Dill v Secretary of State for Housing, Communities and Local Government and another (2020) also gives a view on factors to consider when determining whether a structure or erection, in a heritage context, is a building.

According to the judgement, the Grade II listed buildings in this case are “a pair of early 18th century lead urns resting on limestone pedestals”, each listed in their own right in the 1980s.  At the time of listing they were situated either side of the driveway of Idlicote House in Warwickshire (itself separately Grade II listed, in the 1960s).  Removed from their first home in 1939, Idlicote House was the urns’ fifth home.

There is no record of the reasons why the urns were listed and their owner, Mr Dill, did not know that they were listed; he sold them, in 2009, and they were removed by crane and eventually exported (according to the Court of Appeal judgement).

In 2014, the local planning authority noticed their removal, refused retrospective listed building consent and served a listed building enforcement notice requiring the urns’ return. A planning inspector refused Mr Dill’s listed building and enforcement appeals.

One of Mr Dill’s grounds of appeal was that the urns his father had moved to Idlicote House in the 1970s were not buildings, and therefore not listed buildings, and so his enforcement appeal should be allowed.

The Supreme Court says that the Inspector took the view, in summary, that the status of the items as “buildings” was established by the listing; that he could not reconsider that issue; and, that issues of property law or the so-called Skerritts tests of size, permanence and degree of annexation […] were irrelevant.
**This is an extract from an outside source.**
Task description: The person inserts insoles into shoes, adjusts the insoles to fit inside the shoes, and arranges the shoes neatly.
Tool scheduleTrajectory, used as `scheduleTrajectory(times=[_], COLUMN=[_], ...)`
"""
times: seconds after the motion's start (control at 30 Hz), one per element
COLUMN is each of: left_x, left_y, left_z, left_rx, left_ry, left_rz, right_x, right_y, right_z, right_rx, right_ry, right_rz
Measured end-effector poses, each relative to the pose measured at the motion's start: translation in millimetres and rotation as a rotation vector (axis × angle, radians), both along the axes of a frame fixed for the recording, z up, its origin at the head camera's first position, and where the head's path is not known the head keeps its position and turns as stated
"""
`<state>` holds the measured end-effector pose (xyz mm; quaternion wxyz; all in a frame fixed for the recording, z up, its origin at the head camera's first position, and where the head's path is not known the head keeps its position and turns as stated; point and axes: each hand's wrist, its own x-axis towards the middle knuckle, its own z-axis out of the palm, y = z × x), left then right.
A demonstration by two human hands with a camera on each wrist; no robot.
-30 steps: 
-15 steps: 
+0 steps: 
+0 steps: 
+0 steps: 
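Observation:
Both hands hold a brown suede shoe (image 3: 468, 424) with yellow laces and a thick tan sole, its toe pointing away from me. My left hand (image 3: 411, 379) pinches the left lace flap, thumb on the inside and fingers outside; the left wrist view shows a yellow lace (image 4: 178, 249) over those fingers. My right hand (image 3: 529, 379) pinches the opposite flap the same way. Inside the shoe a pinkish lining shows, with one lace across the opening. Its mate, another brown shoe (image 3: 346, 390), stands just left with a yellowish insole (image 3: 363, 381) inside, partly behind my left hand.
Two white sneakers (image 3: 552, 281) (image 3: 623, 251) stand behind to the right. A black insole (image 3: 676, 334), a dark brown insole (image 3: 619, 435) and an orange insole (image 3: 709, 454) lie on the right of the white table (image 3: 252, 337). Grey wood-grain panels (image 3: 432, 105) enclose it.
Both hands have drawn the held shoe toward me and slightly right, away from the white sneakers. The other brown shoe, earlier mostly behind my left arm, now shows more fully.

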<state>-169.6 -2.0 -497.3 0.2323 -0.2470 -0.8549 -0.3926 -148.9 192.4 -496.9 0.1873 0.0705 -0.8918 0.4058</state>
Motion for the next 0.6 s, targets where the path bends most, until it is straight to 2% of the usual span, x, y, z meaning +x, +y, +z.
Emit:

The view that the status of the item as a building was not open to challenge was upheld by […] the High Court [...] and by the Court of Appeal.”

The Supreme Court thought very much to the contrary:

No convincing reason was offered as to why the question whether something qualifies as a “building” should be treated in a different way in the listed building context [to the planning enforcement context]. One advantage of allowing these issues to be dealt with through the planning appeal route is that it enables the inspectorate, with appropriate legal advice, to develop workable criteria on a case-by-case basis”.

The Supreme Court also noted that Section 1(5) of the Planning (Listed Buildings and Conservation Areas) Act 1990 provides that for the purposes of that Act, a listed building is i) a building and ii) included within the statutory list - if it is not a building including it on the statutory list cannot make it a building.

“There is nothing [in the Act] to prevent the accused arguing that the item on the list is not a “building” and so not within the definition. Short of a specific provision that the listing is to be treated as “conclusive” for such purposes, there is no reason to displace the ordinary presumption that the accused may raise any relevant defence”.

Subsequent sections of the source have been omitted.